According to them, sexual harassment and misconduct on campus has become a growing trend, but students do not report such cases for fear of victimization.
At the ‘Speak Up Conference’ organized by the Commission on International Women’s Day, students who have been sexually abused by lecturers shared their sad stories.
Sexually exploitative behaviour, conferring undue favours to influence subordinate staff or students to yield to sexual desires and amorous behaviour between students and teaching staff, are some of the sexual misconducts that the statutes of the University frowns upon.
But Yaa Gyamfua, an executive of the SRC Women’s Commission, believes these rules are often flouted by the very people trusted to uphold it, including the lecturers.
As a result, she said most victims for fear of being victimized, do not report such cases.
“What abuse takes away from you is your dignity; so then you don’t even have much of it left to be going around talking about it in the first place. That accounts for a lot of the reasons why you don’t hear about it (sexual abuse). But truly it happens, a lot of it happens” she stated.
According to her, “For a number of ladies who have approached us, it’s mostly between authorities and students.”
Touching on some other cases of abuse on campus, Gyamfua recalled that “somewhere last semester, someone was raped in between the annexes of Sarbah (Mensah Sarbah Hall) one night when she went to study. Another happened at Athletics Oval some time ago. We just woke up and saw that her clothes had been torn and her panties were left there. I don’t think the girl as at now has been able to show up and report.”
The Chairperson of the Anti-Sexual Harassment Committee of the University, Prof. Abena Oduro, gave the assurance that female students at the Conference that the University had demoted some lecturers for sexually abusing female students in the past; and will crack the whip on deviant lecturers found culpable.
But the Commission is not satisfied by this assurance. Yaa Gyamfua insists that publishing the full details of deviant lecturers will be deterrent enough to their colleagues in the act.

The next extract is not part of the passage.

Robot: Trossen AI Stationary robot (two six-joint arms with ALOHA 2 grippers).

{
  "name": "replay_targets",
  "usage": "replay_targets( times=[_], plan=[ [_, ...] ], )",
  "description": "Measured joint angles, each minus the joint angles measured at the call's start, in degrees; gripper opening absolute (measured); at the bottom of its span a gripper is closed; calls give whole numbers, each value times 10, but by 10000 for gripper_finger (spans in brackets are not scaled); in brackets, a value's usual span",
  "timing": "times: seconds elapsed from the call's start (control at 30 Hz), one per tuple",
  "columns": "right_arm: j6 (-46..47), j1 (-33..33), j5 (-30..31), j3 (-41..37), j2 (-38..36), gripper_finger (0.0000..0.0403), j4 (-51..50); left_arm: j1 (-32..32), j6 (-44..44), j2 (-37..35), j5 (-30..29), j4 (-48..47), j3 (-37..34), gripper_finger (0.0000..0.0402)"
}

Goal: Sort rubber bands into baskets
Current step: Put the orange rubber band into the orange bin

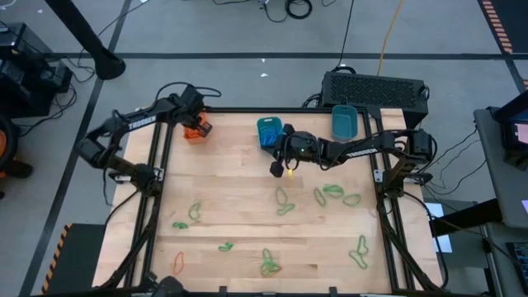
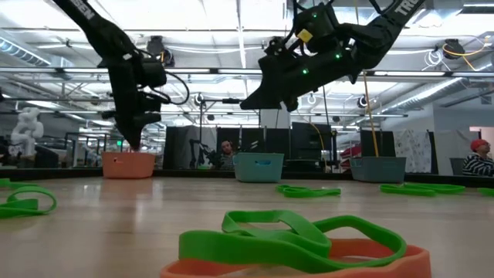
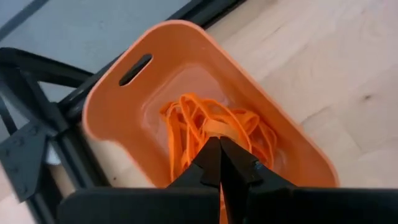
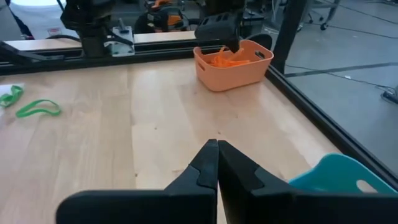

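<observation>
Bright, even ceiling striplights; soft shadows; nearest rubber bands (image 2: 293,243) blur in low view.

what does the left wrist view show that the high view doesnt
Only the left wrist view shows inside the orange basket: a tangle of orange rubber bands lies in it, with the shut left gripper right above them.

Only the high view shows the whole table: two teal baskets, green rubber bands scattered over the wood, one orange band near the front edge, and the right gripper near the middle of the table.

Both show the orange basket at the table's far left corner with the left arm over it.
</observation>
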Motion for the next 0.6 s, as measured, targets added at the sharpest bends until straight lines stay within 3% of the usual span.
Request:
replay_targets(
  times=[0.4, 0.6],
  plan=[
    [-15, -13, -2, 0, 0, 0, 0, 13, 18, 29, -1, 8, 0, 2],
    [-16, -14, -2, 0, 0, 0, 0, 12, 34, 29, -2, 4, 0, 52]
  ],
)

“When you choose to abuse someone and take away the person’s dignity, then you don’t get to keep yours. So, as and when it happens, I think that we should be able to hear of it. If possible it should be published on the University’s website which will be more shameful, the dailies, as well as the notice boards.”
“We need to know who the perpetrators are. They don’t do it with just one of two people; it’s done to a number of girls. So the publicity alone gives closure to the other girls who are involved perhaps with the same lecturer. Closure in abuse is important for the person to heal. The University should be able to tell us how many lecturers are laid off as and when these things happen. So that we can reduce the rate at which these things happen. I am telling you on authority that it happens almost every day.”
But a final year Political Science major student (name withheld) disagrees with the call. For her, demotion is enough as she fears the stigma affected lecturers will suffer.
“First of all, they wouldn’t be happy if they are demoted. And secondly, I don’t think their details should be put out there because it remains forever. People will get to see it, their children, forever! And it will be out there for everyone and generations to come. I am not sure it will go away. It will be like some kind of stigma not forgetting that the girls could suffer some kind of psychological effects from the harassments they get from these lecturers. But I don’t think that is the right thing to do. Demotion is just perfect, but putting their names out there for me is too much.”
Even though she told Citi News a lecturer at her department has been on her heels since her level 100 days for an amorous relationship, she believes most female students only cry foul after such amorous relationships with their lecturers turn sour, arguing that no lecturer will ever fail any student for denying him sexual gratification.
“If you had no relationship whatsoever with the lecturer and he just comes after you for the first time, you are in the best position to tell him off and nothing is going to happen to you. But the problem is some of the time if not most of the times, you’d find out that the students could have had some amorous relationships with their lecturers; and when things go sour, they come out to say a lecturer harassed them.”